My name is Darren Elliott and I have been teaching English since 1999. I started teaching for a chain of private language schools in Japan, and after getting my CELTA at RMIT in Australia I became a teacher trainer and manager for the same company. In 2005 I returned to the UK to study for both an MA in English Language Teaching and a DELTA, and to teach pre- and in-sessional courses on a university language programme. Since 2007 I have been teaching English at universities in Nagoya, Japan. I am currently associate professor / senior language instructor at Nanzan University. https://darrenrelliott.wordpress.com

Sessions

Standard Presentation (25-minute) Expanding speaking tasks with genre-based approaches more

Sat, Sep 16, 11:50-12:15 Asia/Tokyo

Oral communication classes often focus on a limited number of tasks - namely conversation and presentation.

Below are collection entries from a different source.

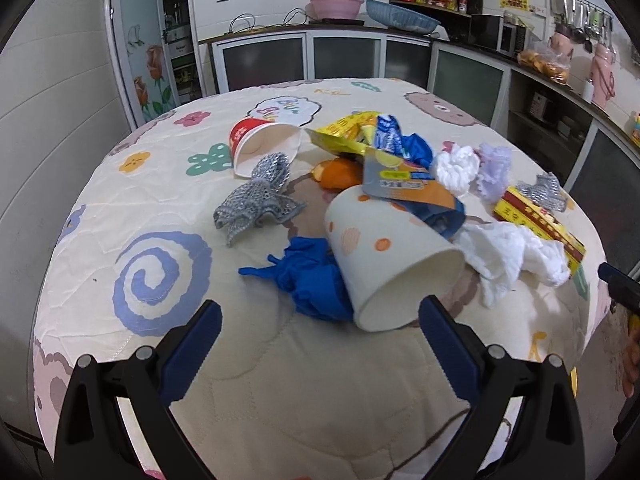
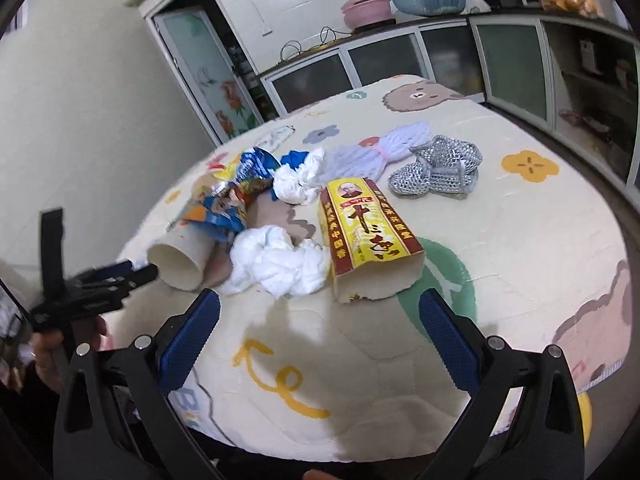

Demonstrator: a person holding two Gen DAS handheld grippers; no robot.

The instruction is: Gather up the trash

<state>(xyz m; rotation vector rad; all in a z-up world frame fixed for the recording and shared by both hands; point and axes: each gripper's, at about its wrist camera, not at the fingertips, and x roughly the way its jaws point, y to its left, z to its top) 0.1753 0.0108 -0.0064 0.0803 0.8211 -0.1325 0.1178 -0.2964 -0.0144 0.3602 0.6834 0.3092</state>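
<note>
Trash lies heaped on a round table [image 1: 280,380] with a cartoon quilt cover. My left gripper [image 1: 320,320] is open and empty, just short of a tipped cream paper cup [image 1: 384,256] and a blue glove [image 1: 312,280]. Beyond lie silver mesh [image 1: 256,200], a red cup [image 1: 260,144], snack wrappers [image 1: 360,136] and white tissue [image 1: 508,256]. My right gripper [image 2: 320,312] is open and empty, just before a yellow-red carton [image 2: 368,232] and white tissue [image 2: 276,260]. The cup [image 2: 180,256] lies left of it.
Kitchen counters and glass-front cabinets [image 1: 340,56] run behind the table. A second silver mesh piece [image 2: 440,168] and lilac foam net [image 2: 368,152] lie further back. The left gripper's body [image 2: 92,284] shows at the left of the right wrist view.
</note>
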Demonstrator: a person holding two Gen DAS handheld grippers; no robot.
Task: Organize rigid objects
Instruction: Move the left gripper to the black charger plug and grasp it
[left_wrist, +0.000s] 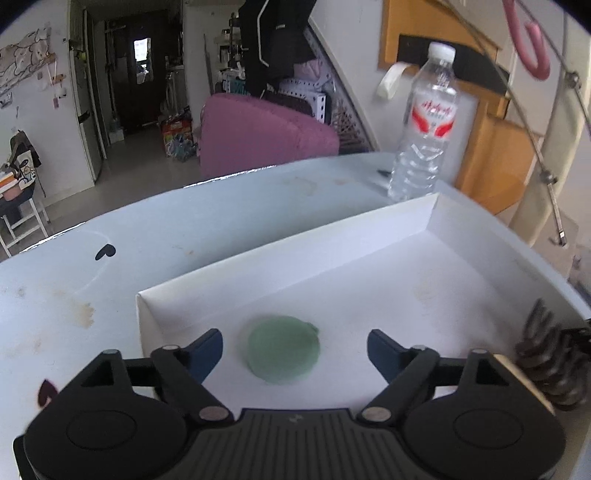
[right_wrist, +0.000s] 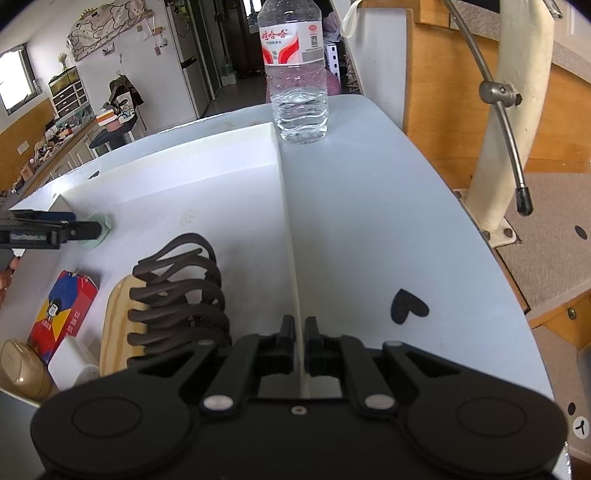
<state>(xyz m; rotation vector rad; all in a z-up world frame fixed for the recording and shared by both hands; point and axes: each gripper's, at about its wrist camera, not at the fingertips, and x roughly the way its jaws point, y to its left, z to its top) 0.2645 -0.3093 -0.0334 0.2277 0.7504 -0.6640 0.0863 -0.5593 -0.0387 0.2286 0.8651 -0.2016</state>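
Both wrist views closely overlook the white tray (left_wrist: 332, 254).

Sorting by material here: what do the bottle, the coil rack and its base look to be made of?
Water bottle: clear, glossy plastic, seemingly; see-through ribbed walls, printed label. Coil rack: dark matte loops, probably coated metal wire, though the look leaves it open. Its base: pale, unfinished-looking wood with visible grain.

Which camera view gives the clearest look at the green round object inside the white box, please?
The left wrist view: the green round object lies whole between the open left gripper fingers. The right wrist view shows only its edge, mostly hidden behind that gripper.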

These are important, but in this short workshop the presenter will introduce a three-step approach (modelling and analysis, production, assessment and feedback) which enables teachers and learners to look beyond traditional classroom activities towards a broader range of speaking activities. These include anecdotes, TED talks, news reports and many more. Genres are communicative events, distinguished by communicative purpose, structure, style, content, and intended audience (Swales, 1990). Further more, genres are "structured in predictable ways.... purposeful, socially situated, and culturally sanctioned" (Thornbury, 2005: 121). The genre-based approach suggests explicit modelling of the scripts and behaviours common to language event types, and yet most oral communication classes in Japanese universities focus on a limited number of spoken genres; namely general conversation, and quasi-academic presentation or debate. In this short workshop, the presenter will describe how to expand the range of genres accessed by learners by outlining a three-step cycle for teaching spoken genres. First, in ANALYSIS, the learners examine the purpose and structure of a specific genre, the linguistic (and non-verbal) features which support the achievement of purpose. Next the learners move to the PRODUCTION stage, in which they attempt to replicate an example of the genre, moving from scaffolded production towards independence. The final stage is ASSESSMENT, in which teachers and learners negotiate a rubric to evaluate the level of achievement. The presenter will illustrate the process using 'the anecdote' as an example genre, and will also provide materials for such diverse genres as 'soap opera', 'TED talk', 'instructional video', 'news report', 'job interview' and beyond.